Ci sono quelli che vanno via da Napoli, e lui li ha raccontati nel 2017 con un primo documentario, «Napolitaners». E poi ci sono quelli che a Napoli vengono a vivere, anche se non sono nati qua: a questi ultimi Gianluca Vitiello, speaker di Radio Deejay, dedica «Noi non siamo napoletani», che esce nelle sale il 13 settembre con première a Napoli, a Casa Cinema, alle 19 alla presenza dell’autore.
APPROFONDIMENTI
Prodotto da Dna Lab, è un racconto di 70 minuti, la colonna sonora originale è di Simone Paleari che canta l’inedito “Doce ‘e sale” insieme allo stesso Vitiello; nel film anche il brano “L’Unica” di Gabriele Esposito. Si parla dunque di statunitensi e giapponesi, russi e palestinesi, nigeriani e tedeschi, serbi e francesi che un giorno hanno deciso che avrebbero passato la loro vita sotto il Vesuvio.

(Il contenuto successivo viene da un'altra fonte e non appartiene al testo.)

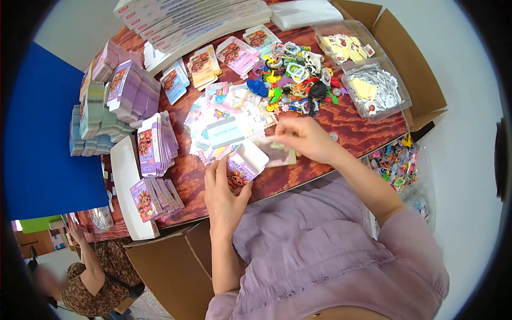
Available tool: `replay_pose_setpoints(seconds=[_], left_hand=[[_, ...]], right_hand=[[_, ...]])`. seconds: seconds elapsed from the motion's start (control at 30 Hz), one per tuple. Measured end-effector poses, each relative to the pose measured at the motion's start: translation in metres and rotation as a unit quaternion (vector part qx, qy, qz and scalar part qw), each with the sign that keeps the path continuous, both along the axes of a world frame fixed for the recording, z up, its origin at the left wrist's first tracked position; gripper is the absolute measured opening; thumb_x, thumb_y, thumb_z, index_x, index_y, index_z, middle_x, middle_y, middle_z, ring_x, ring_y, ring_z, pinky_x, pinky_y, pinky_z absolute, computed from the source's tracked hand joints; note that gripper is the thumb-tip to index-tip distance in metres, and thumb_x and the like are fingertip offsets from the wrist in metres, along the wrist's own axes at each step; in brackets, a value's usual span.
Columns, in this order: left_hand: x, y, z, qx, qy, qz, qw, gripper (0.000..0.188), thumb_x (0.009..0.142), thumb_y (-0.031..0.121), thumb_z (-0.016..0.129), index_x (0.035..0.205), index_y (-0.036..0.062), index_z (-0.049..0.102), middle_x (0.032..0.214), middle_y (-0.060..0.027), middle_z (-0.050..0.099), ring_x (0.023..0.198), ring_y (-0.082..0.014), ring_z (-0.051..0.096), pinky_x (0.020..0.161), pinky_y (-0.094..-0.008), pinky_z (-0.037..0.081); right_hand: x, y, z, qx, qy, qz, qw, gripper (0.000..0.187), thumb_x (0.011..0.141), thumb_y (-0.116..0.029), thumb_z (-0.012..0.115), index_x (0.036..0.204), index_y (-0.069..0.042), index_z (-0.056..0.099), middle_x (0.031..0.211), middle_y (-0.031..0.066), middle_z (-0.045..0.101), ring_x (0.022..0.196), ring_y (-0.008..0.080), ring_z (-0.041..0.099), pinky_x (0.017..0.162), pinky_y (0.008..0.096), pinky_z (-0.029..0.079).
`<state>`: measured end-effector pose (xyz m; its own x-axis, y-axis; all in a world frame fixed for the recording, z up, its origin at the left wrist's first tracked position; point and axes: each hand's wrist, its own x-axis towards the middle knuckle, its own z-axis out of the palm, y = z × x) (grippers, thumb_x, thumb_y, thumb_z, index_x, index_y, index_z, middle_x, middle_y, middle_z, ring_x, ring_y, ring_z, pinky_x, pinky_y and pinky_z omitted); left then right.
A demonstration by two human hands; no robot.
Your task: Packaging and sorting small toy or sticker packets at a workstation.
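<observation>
My left hand (224, 192) grips a small purple printed carton (244, 165) near the table's front edge, its white end flap standing open toward the right. Beside that open end, my right hand (309, 140) is closed on a thin, see-through packet (281, 156) with pale pink and green in it. Whether the packet's left end is inside the carton, I cannot tell. Just behind the carton lies a heap of pastel stickers and cards (205, 125), with a pale blue and grey card (224, 132) on top. A pile of colourful small trinkets and hair ties (298, 74) sits farther back.
Purple cartons (154, 146) stand in a white tray (125, 186) at left, near stacked flat cartons (128, 93). White boxes (186, 21) are stacked behind. Clear tubs (402, 98) and a cardboard box (421, 69) stand right. Another person (88, 288) is at lower left.
</observation>
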<state>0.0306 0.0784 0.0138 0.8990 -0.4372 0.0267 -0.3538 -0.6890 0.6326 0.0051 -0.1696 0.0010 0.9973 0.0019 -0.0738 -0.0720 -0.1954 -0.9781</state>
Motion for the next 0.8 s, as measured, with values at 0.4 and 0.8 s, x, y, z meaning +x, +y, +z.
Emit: replay_pose_setpoints(seconds=[0.4, 0.8], left_hand=[[-0.016, -0.018, -0.001, 0.006, -0.013, -0.090, 0.996, 0.071, 0.070, 0.007, 0.076, 0.135, 0.0019, 0.045, 0.129, -0.0188, 0.047, 0.118, -0.0373, 0.050, 0.093, -0.0441, 0.047], [-0.017, -0.008, -0.010, -0.054, -0.008, -0.011, 0.998, 0.071, 0.071, 0.008, 0.076, 0.135, 0.0003, 0.044, 0.125, -0.0190, 0.049, 0.113, -0.0361, 0.053, 0.093, -0.0416, 0.046]], right_hand=[[-0.006, 0.027, 0.007, -0.192, -0.109, 0.014, 0.975, 0.025, 0.082, -0.009, 0.065, 0.105, -0.003, 0.063, 0.086, 0.0117, 0.067, 0.081, 0.0309, 0.066, 0.073, 0.0390, 0.051], [0.024, -0.026, -0.008, -0.458, -0.221, -0.291, 0.811, 0.007, 0.080, -0.010, 0.068, 0.082, -0.006, 0.063, 0.081, 0.0100, 0.057, 0.081, 0.0300, 0.056, 0.071, 0.0406, 0.047]])
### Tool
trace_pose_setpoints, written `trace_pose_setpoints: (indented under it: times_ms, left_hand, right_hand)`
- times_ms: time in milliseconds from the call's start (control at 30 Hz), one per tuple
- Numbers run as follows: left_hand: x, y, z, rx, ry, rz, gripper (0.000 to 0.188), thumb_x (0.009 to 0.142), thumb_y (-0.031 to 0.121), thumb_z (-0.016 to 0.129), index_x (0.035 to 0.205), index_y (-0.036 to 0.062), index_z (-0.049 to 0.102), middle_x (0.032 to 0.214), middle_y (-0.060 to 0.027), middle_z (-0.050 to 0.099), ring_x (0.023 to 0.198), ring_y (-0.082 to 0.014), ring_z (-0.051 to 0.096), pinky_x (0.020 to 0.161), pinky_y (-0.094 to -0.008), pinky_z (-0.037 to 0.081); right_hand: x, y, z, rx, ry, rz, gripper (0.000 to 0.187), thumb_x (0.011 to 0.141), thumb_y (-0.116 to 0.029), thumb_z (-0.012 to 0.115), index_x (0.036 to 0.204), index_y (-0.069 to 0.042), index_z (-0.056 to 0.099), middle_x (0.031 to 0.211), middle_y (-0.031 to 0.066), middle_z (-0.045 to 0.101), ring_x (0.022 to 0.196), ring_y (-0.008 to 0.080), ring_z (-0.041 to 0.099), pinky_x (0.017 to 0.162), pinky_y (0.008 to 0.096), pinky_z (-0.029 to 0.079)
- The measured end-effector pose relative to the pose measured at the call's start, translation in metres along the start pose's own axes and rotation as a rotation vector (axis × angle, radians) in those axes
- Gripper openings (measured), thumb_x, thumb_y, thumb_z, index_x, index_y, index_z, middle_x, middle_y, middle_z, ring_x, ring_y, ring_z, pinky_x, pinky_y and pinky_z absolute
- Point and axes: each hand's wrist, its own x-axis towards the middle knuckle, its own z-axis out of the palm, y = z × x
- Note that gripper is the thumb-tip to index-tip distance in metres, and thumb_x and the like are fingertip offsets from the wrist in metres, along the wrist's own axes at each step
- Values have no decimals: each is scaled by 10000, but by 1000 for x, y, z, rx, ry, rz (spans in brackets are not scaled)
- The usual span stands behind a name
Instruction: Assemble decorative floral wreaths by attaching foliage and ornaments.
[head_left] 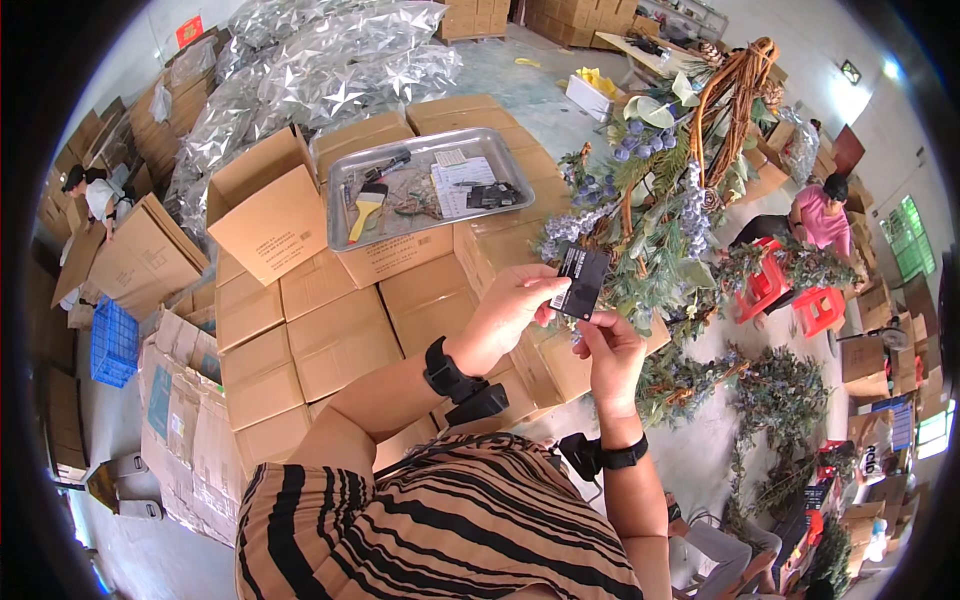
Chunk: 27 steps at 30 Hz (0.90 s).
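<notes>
A small black card tag (584, 277) with a white barcode patch is held up in front of the greenery. My left hand (512, 308) pinches it by its left edge, fingers closed. Below, my right hand (612, 358) has thumb and fingers closed at the tag's lower corner; whether a string is also between them is too small to tell. Just beyond the tag hangs an artificial garland (650, 190) with blue berries, lavender-like sprigs, pine needles and brown twisted vines.
Stacked cardboard boxes (335, 325) bear a metal tray (345, 245) with a yellow-handled brush (368, 210), papers and more black tags (495, 194). An open carton (262, 205) stands left of the tray. People work at left and right, near red stools (820, 310) and a blue crate (115, 342).
</notes>
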Motion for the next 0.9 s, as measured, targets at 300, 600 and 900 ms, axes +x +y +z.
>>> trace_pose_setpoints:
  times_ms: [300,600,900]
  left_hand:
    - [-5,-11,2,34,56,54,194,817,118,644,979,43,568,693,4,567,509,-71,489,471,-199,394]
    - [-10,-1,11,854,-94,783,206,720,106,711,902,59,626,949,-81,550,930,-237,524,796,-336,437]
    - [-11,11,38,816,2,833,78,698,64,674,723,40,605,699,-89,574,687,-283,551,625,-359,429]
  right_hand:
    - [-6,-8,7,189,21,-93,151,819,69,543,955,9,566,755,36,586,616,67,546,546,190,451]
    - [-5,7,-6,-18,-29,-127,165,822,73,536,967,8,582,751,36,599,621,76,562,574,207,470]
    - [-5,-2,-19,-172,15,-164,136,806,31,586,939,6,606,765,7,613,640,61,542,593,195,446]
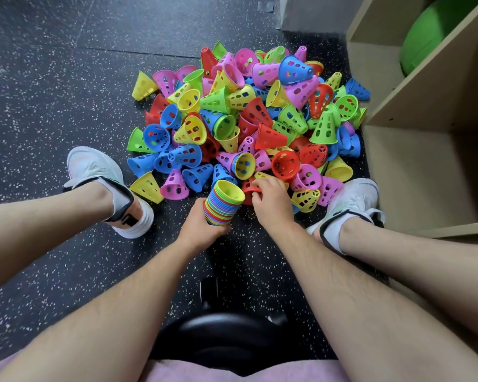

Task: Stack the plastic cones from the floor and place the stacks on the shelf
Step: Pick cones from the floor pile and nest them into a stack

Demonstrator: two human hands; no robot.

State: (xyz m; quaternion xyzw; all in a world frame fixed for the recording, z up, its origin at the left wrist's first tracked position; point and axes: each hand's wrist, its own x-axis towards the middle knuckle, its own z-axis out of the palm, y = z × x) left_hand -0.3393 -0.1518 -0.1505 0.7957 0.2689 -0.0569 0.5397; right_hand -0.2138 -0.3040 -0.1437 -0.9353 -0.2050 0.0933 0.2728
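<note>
Head cam, looking straight down between the knees. The left hand (202, 223) is wrapped around the lower part of a stack (224, 201) of nested cones. It's a snug grip, with the fingers curled under and round it. The stack leans away from the camera with its open end up, a yellow cone on top and striped rims of every colour below.

Just beside it, the right hand (272, 201) is down at the near edge of the pile (246, 114). Its fingers and thumb are curled onto a red cone (247, 188) that lies on its side there, so that's a narrow pinch and not an open palm. Most of that cone is hidden under the hand.

The pile itself is a big loose heap on the dark speckled floor (53, 92). It has blue, green, yellow, pink and red cones with holes in their walls, pointing every which way, and a few strays around the edges.

A white shoe (100, 172) sits left of the heap, and another shoe (353, 199) on the right is touching its edge. The wooden shelf (414, 166) stands on the right, just beside the pile, with a green ball (436, 37) in its upper cubby. The cubby at floor level shows no cones in the part I can see. A black seat (221, 334) shows at the bottom between the forearms.
</note>
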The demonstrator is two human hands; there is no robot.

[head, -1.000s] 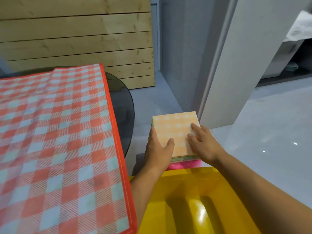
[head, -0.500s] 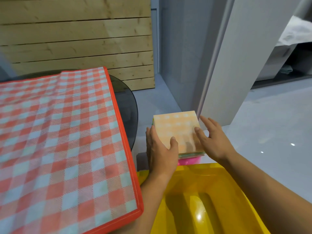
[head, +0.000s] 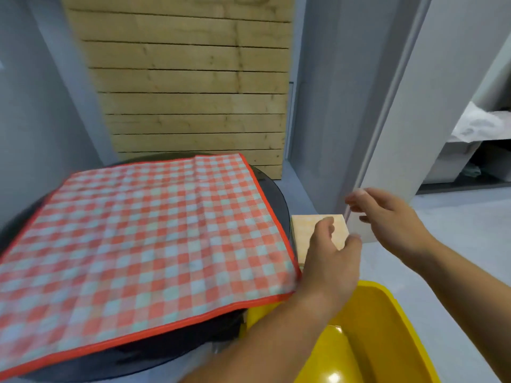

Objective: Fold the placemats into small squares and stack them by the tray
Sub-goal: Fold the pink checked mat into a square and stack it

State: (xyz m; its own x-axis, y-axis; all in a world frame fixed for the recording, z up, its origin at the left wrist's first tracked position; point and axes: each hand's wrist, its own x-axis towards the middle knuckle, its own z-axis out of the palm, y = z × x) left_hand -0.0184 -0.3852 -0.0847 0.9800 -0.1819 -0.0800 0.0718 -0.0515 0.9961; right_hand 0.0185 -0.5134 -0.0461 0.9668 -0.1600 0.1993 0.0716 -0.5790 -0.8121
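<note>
A stack of folded placemats, with a pale orange checked square on top, lies just beyond the yellow tray. My left hand hovers above the stack with loosely curled fingers and holds nothing. My right hand is raised to the right of the stack, fingers relaxed, and holds nothing. A large red-and-white checked placemat with a red border lies unfolded across the dark round table at the left.
A white wall corner stands right behind the stack. Wooden planks lean against the wall at the back. Grey floor stretches to the right, where a shelf holds white material.
Both hands have lifted off the folded stack and moved up and apart. The camera has tilted up and swung left, so more of the red checked placemat shows.
</note>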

Sono in tutto 18 e hanno coronato il loro desiderio, affermandosi col loro lavoro – diventando artisti o imprenditori, pizzaioli o addirittura religiosi (un imam musulmano) – qui, tra Quartieri spagnoli e piazza Plebiscito, nel centro storico che si stava gentrificando e che oggi è invaso dal turismo o nei quartieri residenziali.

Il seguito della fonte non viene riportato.